Chip (drummer) sang it with the Tremeloes, his voice had more of a country feel.

http://www.youtube.com/watch?v=OEs2nFwo-i8&feature=related


It's the song that had me falling in love for the first time with the American way of life. Why, you ask, it's a limey tune after all? It must have been early 1973 and I was making an introductory visit to The American School of Kinshasa, they were showing me around. I was a 7th grader then, but they also showed me 1st-6th grade classes all located in more or less one large compound, with everybody settling in various parts of the huge one room building for little class groups. It was a wonderous sight for someone from the more rigid German school system. So a math teacher sits with a couple of probably third graders cross-legged on the floor, we watch what they are doing, both the kids and the teacher ignore us completely, they are focused on their math. But then the teacher suddenly gets up, "let's make some music!", picks up an acoustic guitar and starts strumming and singing Yellow River (in a very melodious voice too) with the kids.

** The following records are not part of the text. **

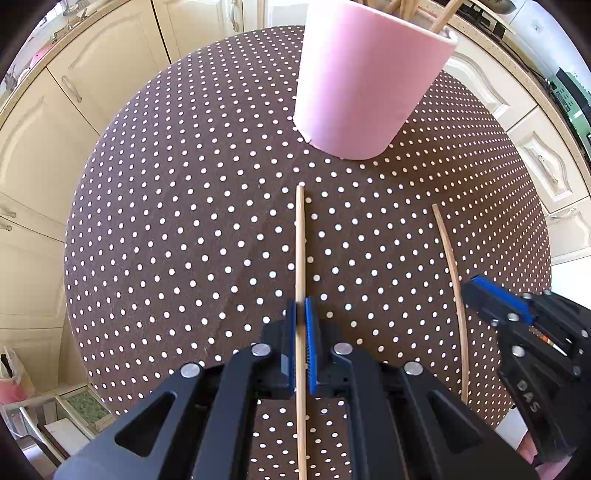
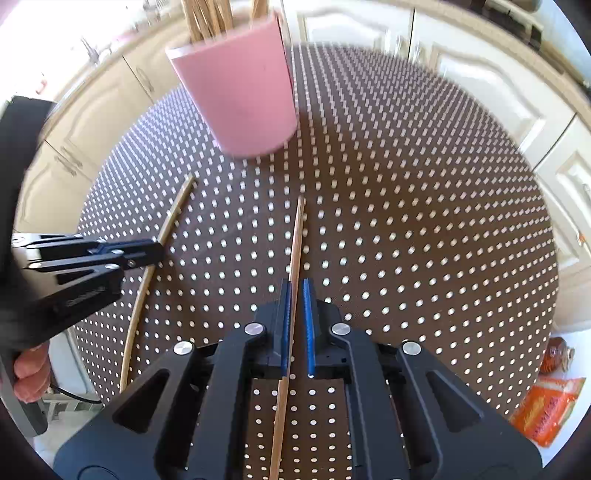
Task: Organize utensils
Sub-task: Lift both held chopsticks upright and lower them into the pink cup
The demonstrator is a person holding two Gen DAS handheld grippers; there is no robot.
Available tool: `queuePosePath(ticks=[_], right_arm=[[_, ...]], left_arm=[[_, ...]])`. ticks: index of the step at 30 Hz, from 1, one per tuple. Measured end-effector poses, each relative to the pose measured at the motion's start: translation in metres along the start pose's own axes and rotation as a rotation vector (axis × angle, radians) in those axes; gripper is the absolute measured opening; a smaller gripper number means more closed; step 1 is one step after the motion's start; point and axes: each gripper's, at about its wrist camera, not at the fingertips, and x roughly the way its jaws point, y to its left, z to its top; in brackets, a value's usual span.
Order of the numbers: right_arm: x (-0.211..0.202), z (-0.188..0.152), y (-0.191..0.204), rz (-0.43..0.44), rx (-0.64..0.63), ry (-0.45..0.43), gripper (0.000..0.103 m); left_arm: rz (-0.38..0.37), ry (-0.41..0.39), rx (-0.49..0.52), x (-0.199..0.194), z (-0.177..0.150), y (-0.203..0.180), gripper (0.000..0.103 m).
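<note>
A pink cup [image 1: 365, 85] stands at the far side of a round table under a brown polka-dot cloth [image 1: 166, 240], with several wooden sticks [image 2: 207, 18] upright in it. My left gripper [image 1: 301, 306] is shut on a long wooden stick [image 1: 300, 240] that points toward the cup. My right gripper [image 2: 295, 291] is shut on a second stick [image 2: 297, 240], also aimed at the cup [image 2: 243, 99]. Each wrist view shows the other gripper from the side. The right gripper [image 1: 476, 291] grips its curved-looking stick [image 1: 448, 258], and the left gripper [image 2: 159, 251] grips its own stick [image 2: 177, 214].
Cream cabinet doors [image 1: 74, 88] surround the table on every side. Below the table's right edge lies an orange bag [image 2: 546, 410]. A person's fingers [image 2: 31, 373] wrap the left gripper's handle. A pink bag [image 1: 11, 384] sits low on the left.
</note>
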Motion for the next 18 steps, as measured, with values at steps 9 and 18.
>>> queuePosePath(ticks=[9, 18], right_arm=[[0.02, 0.018, 0.007, -0.058, -0.033, 0.041, 0.054], [0.033, 0.002, 0.051, -0.136, -0.154, 0.018, 0.011]], left_arm=[[0.016, 0.019, 0.015, 0.008, 0.033, -0.015, 0.006], [0.005, 0.026, 0.073, 0.005, 0.044, -0.023, 0.006]])
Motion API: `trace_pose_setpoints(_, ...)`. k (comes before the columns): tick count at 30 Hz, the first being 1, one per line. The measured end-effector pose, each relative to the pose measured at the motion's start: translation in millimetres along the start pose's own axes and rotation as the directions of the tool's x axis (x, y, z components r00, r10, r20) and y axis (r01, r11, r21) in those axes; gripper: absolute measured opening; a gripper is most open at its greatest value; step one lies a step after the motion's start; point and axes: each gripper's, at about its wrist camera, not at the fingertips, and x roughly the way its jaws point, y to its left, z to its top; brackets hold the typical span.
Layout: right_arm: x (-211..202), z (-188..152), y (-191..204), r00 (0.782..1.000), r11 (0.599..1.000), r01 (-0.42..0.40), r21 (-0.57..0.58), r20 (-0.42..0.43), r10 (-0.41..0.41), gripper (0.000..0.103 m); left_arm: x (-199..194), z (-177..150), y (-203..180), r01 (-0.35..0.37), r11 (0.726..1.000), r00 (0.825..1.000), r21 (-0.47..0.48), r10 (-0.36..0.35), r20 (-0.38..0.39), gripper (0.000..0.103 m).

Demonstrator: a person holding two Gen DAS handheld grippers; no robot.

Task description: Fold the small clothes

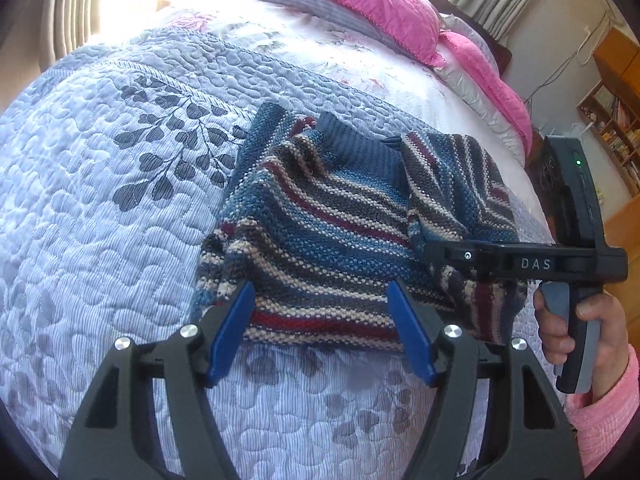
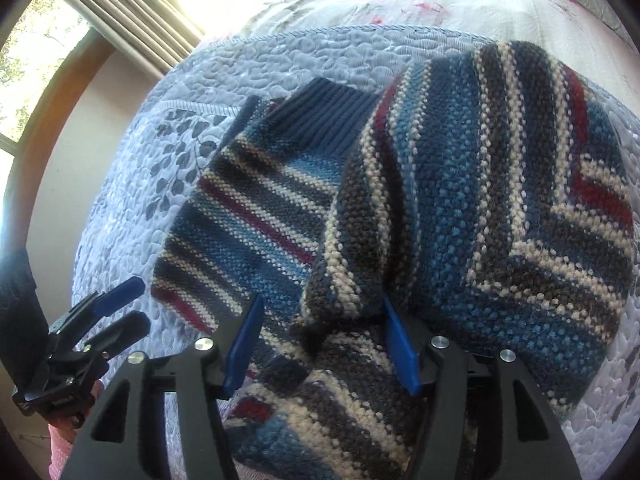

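Note:
A small striped knit sweater (image 1: 320,224) in blue, cream, grey and dark red lies on the bed, its ribbed blue collar (image 1: 352,144) at the far side. Its right part is folded over the body (image 2: 500,200). My left gripper (image 1: 322,332) is open at the sweater's near hem, with the hem showing between its blue fingers (image 1: 232,332). My right gripper (image 2: 322,346) is open and low over the folded sleeve, and bunched cloth lies between its spread jaws. In the left wrist view the right gripper (image 1: 440,254) comes in from the right over the sleeve, held by a hand (image 1: 592,332).
The sweater rests on a pale blue quilted bedspread (image 1: 120,208) with grey leaf prints. Pink pillows (image 1: 360,4) lie at the head of the bed. A bookshelf (image 1: 612,120) stands at the far right, and a curtained window (image 2: 120,12) is on the left.

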Motion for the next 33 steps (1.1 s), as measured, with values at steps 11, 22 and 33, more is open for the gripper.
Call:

German math teachers didn't do that nor did they sit on the floor. For me, it wasn't so much a culture shock as a cultural awakening.  
We've taken too much for granted ... and all the time it had grown ...
From techno seeds we first planted ... evolved a mind of its own ...

Dave W

None of my teachers did that either. But by the 70s, they might have.

uwe

A lot of those guys had studied in Berkeley, going to a foreign American school as a teacher graduate was the thing to do back then. It was all very flower-powery, laid back and "Jesus loves you!" - but in a good way.
We've taken too much for granted ... and all the time it had grown ...
From techno seeds we first planted ... evolved a mind of its own ...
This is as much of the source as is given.